---- PROVIDED MATERIAL

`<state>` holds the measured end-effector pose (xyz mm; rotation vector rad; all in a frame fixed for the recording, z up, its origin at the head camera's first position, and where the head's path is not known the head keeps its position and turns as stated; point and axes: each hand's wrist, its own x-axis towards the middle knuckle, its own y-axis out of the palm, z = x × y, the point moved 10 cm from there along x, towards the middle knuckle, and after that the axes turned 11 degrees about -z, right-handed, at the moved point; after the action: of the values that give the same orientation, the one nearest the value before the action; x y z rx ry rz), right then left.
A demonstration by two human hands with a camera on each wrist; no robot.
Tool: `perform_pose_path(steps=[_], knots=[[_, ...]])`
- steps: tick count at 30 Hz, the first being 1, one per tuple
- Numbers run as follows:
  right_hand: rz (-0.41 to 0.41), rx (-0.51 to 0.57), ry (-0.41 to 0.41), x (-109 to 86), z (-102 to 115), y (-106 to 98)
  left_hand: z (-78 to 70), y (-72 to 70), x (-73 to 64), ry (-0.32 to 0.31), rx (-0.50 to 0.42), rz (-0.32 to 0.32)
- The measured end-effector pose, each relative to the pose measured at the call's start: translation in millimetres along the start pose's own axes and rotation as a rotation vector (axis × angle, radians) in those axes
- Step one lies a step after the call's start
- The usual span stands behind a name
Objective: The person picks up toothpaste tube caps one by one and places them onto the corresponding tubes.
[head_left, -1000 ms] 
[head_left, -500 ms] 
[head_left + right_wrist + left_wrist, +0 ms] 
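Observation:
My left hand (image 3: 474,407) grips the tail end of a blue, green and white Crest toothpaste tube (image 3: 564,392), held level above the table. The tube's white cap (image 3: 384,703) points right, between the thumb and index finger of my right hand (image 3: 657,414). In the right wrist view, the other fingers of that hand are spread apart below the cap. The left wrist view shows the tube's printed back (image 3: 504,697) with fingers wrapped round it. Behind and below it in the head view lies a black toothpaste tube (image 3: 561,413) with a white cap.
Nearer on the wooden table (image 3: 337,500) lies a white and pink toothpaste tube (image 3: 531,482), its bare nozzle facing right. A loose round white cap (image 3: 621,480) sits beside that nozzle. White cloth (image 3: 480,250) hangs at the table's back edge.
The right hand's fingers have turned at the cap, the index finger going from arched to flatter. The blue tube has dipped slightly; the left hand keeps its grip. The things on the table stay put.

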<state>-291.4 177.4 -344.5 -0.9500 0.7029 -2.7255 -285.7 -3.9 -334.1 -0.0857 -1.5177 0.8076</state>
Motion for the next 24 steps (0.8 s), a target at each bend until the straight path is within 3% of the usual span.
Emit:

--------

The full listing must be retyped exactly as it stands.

`<state>` holds the measured end-effector pose (xyz mm; rotation vector rad; all in a frame fixed for the recording, z up, its origin at the head camera's first position, and where the head's path is not known the head keeps its position and turns as stated; point and axes: each hand's wrist, its own x-axis towards the middle knuckle, its own y-axis out of the palm, z = x × y, the point moved 10 cm from there along x, towards the middle knuckle, and after that the axes turned 11 degrees about -z, right-handed, at the moved point; after the action: of the values that give the same orientation, the one nearest the value before the action; x y z rx ry rz), right then left.
A demonstration by two human hands with a camera on each wrist; no robot.
Tool: `perform_pose_path(steps=[_], knots=[[_, ...]])`
- steps: tick count at 30 Hz, the first being 1, one per tuple
- Numbers run as follows:
  right_hand: rz (-0.41 to 0.41), rx (-0.51 to 0.57), ry (-0.41 to 0.41), x (-109 to 86), z (-102 to 115), y (-106 to 98)
  left_hand: z (-78 to 70), y (-72 to 70), x (-73 to 64), ry (-0.32 to 0.31), rx (-0.50 to 0.42), rz (-0.32 to 0.32)
- The measured end-effector pose, each relative to the pose measured at the call's start: translation in millimetres along the start pose's own axes and rotation as a rotation vector (axis × angle, radians) in those axes
- Step one lies a step after the call's start
- The usual span stands behind a name
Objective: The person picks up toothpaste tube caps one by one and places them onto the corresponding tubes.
[head_left, -1000 ms] 
[head_left, -500 ms] 
[head_left + right_wrist + left_wrist, +0 ms] 
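Observation:
My left hand (image 3: 474,407) grips the tail end of a blue, green and white Crest toothpaste tube (image 3: 564,392), held level above the table. The tube's white cap (image 3: 384,703) points right, between the thumb and index finger of my right hand (image 3: 657,414). In the right wrist view, the other fingers of that hand are spread apart below the cap. The left wrist view shows the tube's printed back (image 3: 504,697) with fingers wrapped round it. Behind and below it in the head view lies a black toothpaste tube (image 3: 561,413) with a white cap.
Nearer on the wooden table (image 3: 337,500) lies a white and pink toothpaste tube (image 3: 531,482), its bare nozzle facing right. A loose round white cap (image 3: 621,480) sits beside that nozzle. White cloth (image 3: 480,250) hangs at the table's back edge.
The right hand's fingers have turned at the cap, the index finger going from arched to flatter. The blue tube has dipped slightly; the left hand keeps its grip. The things on the table stay put.
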
<state>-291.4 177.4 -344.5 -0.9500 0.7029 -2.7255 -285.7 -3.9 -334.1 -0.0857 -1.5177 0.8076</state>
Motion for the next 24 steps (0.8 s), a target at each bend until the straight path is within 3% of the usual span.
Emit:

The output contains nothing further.